Department of Ophthalmology, Shinshu University School of Medicine, 3-1-1 Asahi, Matsumoto, Nagano, Japan.
Department of Ophthalmology, Mie University Graduate School of Medicine, Mie, Japan.
Sci Rep. 2021 Jan 12;11(1):551. doi: 10.1038/s41598-020-79051-1.
The ZIPANGU study assessed the efficacy and safety of ranibizumab as a one loading dose + pro re nata (one + PRN) regimen with/without focal/grid laser among treatment-naïve patients suffering from macular edema (ME) following branch retinal vein occlusion (BRVO). ZIPANGU was a phase IV, prospective, randomized, open-label, active-controlled, 12-month, two-arm, multicenter study. Treatment-naïve patients with visual impairment (19-73 letters) caused by ME, defined as central subfield thickness (CSFT) > 300 µm, due to BRVO were randomly assigned to ranibizumab monotherapy (n = 29) or combination therapy (ranibizumab + focal/grid short-pulse laser, n = 30). The primary endpoint was the number of ranibizumab injections. Secondary endpoints were mean changes in best-corrected visual acuity (BCVA) and CSFT, and safety. There were no statistically significant differences in the mean number of ranibizumab injections between monotherapy (4.3 injections) vs. combination (4.1 injections) therapy, or in CSFT. BCVA improvement in the monotherapy arm (22.0 letters) was better than the combination therapy arm (15.0 letters) (p = 0.035). Overall, both regimens appeared to be safe and well tolerated. One + PRN ranibizumab is safe and efficacious in treatment-naïve patients with ME secondary to BRVO. A conjunctive laser treatment did not lead to better functional outcomes or fewer ranibizumab injections.

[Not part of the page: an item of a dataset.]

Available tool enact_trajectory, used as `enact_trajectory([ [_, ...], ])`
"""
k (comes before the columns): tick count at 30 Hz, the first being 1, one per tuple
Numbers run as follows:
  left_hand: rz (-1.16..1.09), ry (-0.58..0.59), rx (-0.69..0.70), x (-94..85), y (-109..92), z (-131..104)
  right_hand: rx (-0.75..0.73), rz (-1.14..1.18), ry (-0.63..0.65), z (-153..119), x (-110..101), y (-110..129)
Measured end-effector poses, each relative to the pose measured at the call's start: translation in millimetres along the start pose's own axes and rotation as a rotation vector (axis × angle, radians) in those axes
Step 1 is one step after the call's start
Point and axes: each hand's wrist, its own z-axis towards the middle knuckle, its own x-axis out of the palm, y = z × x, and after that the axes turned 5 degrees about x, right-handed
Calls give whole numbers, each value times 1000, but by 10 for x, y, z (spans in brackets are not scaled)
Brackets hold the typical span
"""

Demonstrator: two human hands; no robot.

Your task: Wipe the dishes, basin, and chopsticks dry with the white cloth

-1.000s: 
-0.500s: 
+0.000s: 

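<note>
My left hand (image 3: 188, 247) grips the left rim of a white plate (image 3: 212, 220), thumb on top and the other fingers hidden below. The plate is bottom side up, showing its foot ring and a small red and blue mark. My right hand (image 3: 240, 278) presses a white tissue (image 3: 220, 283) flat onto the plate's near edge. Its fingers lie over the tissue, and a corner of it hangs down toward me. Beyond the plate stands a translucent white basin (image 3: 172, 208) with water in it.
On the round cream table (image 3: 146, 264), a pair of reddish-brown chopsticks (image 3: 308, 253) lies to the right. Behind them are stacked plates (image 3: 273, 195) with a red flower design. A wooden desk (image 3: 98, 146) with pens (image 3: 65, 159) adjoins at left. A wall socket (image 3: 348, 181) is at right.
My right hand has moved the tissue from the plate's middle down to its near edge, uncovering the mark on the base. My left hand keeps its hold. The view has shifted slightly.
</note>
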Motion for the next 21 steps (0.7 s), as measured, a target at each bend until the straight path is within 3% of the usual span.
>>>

ZIPANGU 研究评估了雷珠单抗单剂量加载治疗加(或不加)局部/格栅激光治疗初治视网膜分支静脉阻塞(BRVO)后黄斑水肿(ME)患者的疗效和安全性。ZIPANGU 是一项为期 12 个月的、前瞻性、随机、开放标签、阳性对照、两臂、多中心的 IV 期研究。视力障碍(19-73 个字母)的初治患者,因 BRVO 导致 ME 所致,定义为中央视网膜神经纤维层厚度(CSFT)>300μm,被随机分配接受雷珠单抗单药治疗(n=29)或联合治疗(雷珠单抗+局部/格栅短脉冲激光,n=30)。主要终点是雷珠单抗注射次数。次要终点是最佳矫正视力(BCVA)和 CSFT 的平均变化以及安全性。单药治疗(4.3 次注射)与联合治疗(4.1 次注射)之间雷珠单抗平均注射次数无统计学差异,CSFT 也无统计学差异。单药治疗组(22.0 个字母)的 BCVA 改善优于联合治疗组(15.0 个字母)(p=0.035)。总体而言,两种方案均安全且耐受良好。初治 BRVO 相关性 ME 患者采用 1+PRN 雷珠单抗治疗安全有效。联合激光治疗并未带来更好的功能结果或更少的雷珠单抗注射次数。